::: SUPPLIED INFORMATION
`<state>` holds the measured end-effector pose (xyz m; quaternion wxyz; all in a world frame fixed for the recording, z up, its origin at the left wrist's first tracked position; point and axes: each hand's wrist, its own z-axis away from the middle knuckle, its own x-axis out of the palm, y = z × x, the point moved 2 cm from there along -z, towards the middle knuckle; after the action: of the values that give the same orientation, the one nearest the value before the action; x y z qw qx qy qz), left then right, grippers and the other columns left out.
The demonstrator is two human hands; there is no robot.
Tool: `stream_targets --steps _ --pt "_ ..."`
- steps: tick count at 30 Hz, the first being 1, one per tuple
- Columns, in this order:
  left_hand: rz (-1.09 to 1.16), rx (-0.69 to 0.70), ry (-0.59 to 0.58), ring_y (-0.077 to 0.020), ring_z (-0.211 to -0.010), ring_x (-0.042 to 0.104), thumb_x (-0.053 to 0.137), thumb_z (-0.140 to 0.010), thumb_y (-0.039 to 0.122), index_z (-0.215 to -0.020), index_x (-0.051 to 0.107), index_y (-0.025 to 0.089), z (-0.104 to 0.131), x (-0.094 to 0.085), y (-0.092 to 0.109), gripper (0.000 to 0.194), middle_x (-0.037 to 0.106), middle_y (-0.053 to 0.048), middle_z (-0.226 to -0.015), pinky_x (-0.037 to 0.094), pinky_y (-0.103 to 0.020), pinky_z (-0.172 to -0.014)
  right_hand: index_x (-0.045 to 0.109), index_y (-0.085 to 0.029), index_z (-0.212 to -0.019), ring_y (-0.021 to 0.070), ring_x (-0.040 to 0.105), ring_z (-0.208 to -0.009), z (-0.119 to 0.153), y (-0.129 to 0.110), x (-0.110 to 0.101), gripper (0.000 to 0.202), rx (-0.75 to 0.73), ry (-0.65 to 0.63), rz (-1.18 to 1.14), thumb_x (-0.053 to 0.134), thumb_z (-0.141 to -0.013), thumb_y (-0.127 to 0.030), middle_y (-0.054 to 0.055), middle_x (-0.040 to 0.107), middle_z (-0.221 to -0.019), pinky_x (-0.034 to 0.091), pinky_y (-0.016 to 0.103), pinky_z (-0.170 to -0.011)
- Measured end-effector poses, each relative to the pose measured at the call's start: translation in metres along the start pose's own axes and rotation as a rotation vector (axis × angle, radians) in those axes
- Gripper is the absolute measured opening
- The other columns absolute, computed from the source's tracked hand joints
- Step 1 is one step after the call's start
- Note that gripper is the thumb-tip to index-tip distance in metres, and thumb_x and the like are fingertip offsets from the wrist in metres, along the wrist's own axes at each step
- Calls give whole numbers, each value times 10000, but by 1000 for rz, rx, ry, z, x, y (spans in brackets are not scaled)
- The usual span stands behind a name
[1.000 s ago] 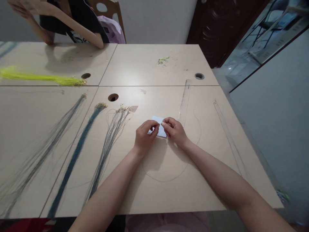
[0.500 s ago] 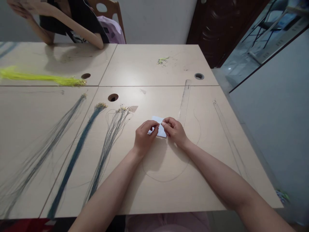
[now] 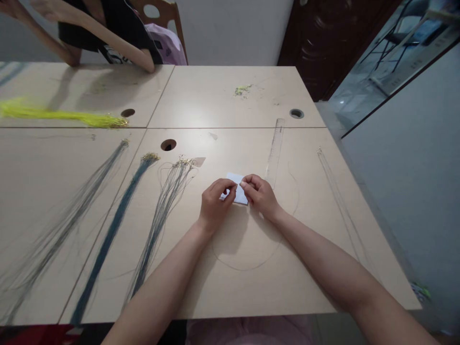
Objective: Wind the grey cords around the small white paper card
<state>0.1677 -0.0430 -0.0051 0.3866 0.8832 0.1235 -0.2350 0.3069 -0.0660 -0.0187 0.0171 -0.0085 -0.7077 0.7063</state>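
Note:
My left hand and my right hand are both closed in a pinch, their fingertips almost meeting above a small white pad. Whatever lies between the tips is too tiny to make out. A thin grey fishing line runs in a wide loop over the table, passing out of sight beneath my left hand and wrist. Its other side curves under my right forearm and up beyond it. Just past my right hand lies a clear ruler.
Bundles of grey line, blue line and yellow line with gold-coloured metal ends lie to the left. On the right are a few thin lines. Yellow-green scraps sit at the back. Across the table sits another person.
My hands hold the same pinch over the white pad. Across the table, the other person's hands have moved apart.

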Motion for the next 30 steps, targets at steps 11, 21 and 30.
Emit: stream_targets --steps 11,21,30 --pt "3 -12 -6 -79 -604 495 540 -766 114 -775 576 165 0 0 0 63 602 -1 -684 435 -208 -604 503 -179 -757 70 357 -388 0 0 0 173 -3 5 5 520 -795 -347 -79 397 -443 306 206 -419" --pt "7 -9 -10 -80 -606 496 537 -768 111 -777 577 166 0 1 -1 69 605 -2 -687 437 -209 -599 503 -182 -762 70 359 -393 0 0 0 169 -3 6 5 522 -796 -346 -76 403 -459 304 207 -423" --pt "10 -13 1 -80 -604 494 542 -768 109 -781 573 170 0 0 0 70 600 3 -684 436 -211 -595 505 -185 -760 71 353 -391 0 0 0 174 -3 7 13 526 -794 -353 -76 395 -455 294 206 -415"
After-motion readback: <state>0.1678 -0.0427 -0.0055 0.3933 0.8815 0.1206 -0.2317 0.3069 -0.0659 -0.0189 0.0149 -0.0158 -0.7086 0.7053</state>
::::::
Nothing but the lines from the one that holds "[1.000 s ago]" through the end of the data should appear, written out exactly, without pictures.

### WRITTEN SOLUTION:
[1.000 s ago] 
[0.500 s ago] 
[now] 
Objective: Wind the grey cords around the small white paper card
<state>0.1677 -0.0430 -0.0051 0.3866 0.8832 0.1235 -0.2350 0.3069 -0.0660 -0.0187 0.0171 -0.0085 -0.7077 0.7063</state>
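Note:
My left hand and my right hand are both closed in a pinch, their fingertips almost meeting above a small white pad. Whatever lies between the tips is too tiny to make out. A thin grey fishing line runs in a wide loop over the table, passing out of sight beneath my left hand and wrist. Its other side curves under my right forearm and up beyond it. Just past my right hand lies a clear ruler.
Bundles of grey line, blue line and yellow line with gold-coloured metal ends lie to the left. On the right are a few thin lines. Yellow-green scraps sit at the back. Across the table sits another person.
My hands hold the same pinch over the white pad. Across the table, the other person's hands have moved apart.
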
Motion for the next 30 steps, targets at steps 11, 21 and 30.
Emit: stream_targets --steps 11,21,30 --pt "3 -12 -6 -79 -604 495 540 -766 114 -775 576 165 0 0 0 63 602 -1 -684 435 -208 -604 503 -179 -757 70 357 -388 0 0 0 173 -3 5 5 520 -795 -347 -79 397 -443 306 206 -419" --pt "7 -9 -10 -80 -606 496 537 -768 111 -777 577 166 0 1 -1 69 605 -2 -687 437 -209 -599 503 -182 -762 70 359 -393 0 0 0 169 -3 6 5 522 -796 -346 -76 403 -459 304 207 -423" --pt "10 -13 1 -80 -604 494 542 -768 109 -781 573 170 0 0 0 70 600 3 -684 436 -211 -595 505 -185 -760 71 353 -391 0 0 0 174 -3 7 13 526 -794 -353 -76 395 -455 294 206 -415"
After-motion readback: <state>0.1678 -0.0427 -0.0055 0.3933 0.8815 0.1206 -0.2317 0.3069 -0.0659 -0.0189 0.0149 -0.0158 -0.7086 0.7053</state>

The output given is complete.